◆ **YOUR INSTRUCTIONS**:
Would it be possible to output exactly, and only, the lines below from the one holding "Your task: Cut" to the last line, both included, with every picture left out?

◆ ◆ ◆ ◆ ◆

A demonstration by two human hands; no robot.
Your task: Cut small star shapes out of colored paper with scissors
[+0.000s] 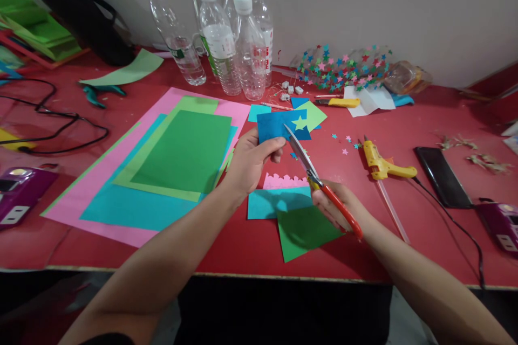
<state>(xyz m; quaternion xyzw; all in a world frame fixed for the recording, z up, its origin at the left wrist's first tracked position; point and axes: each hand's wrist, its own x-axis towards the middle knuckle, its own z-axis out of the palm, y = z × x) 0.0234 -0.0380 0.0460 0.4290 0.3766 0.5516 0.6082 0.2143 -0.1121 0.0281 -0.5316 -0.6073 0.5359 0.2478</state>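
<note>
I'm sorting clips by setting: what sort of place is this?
Probably a craft workspace: overlapping coloured sheets and a yellow glue gun lie on a red table, and the right hand holds red-handled scissors. Whether it's a home or workshop, I can't tell.

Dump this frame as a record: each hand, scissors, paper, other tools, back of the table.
left hand: pinching a blue paper piece
right hand: gripping red-handled scissors
scissors tips: at the blue paper piece; contact unclear
paper below hands: turquoise sheet, green sheet overlapping it
paper left of hands: stacked sheets, darker green on top
tools at right: yellow glue gun, black phone beyond it
back: clear capped bottles; coloured stars to their right
</note>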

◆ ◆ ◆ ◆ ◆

◆ **ANSWER TO THIS PROBLEM**:
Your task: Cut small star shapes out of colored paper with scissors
[+0.000s] 
<state>(xyz m; quaternion xyzw; all in a world frame fixed for the recording, z up, its origin at the left wrist's first tracked position; point and axes: each hand's wrist, its own x-axis towards the middle knuckle, its own z-axis out of the palm, y = z × x) 0.0234 -0.0380 0.0460 0.4290 0.3766 0.5516 0.6082 0.2143 -0.1121 0.0281 -0.5316 -0.6073 0.5359 0.2478</state>
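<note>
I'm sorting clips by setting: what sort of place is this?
Probably a craft workspace: overlapping coloured sheets and a yellow glue gun lie on a red table, and the right hand holds red-handled scissors. Whether it's a home or workshop, I can't tell.

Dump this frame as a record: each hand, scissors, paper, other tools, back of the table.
left hand: pinching a blue paper piece
right hand: gripping red-handled scissors
scissors tips: at the blue paper piece; contact unclear
paper below hands: turquoise sheet, green sheet overlapping it
paper left of hands: stacked sheets, darker green on top
tools at right: yellow glue gun, black phone beyond it
back: clear capped bottles; coloured stars to their right
</note>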

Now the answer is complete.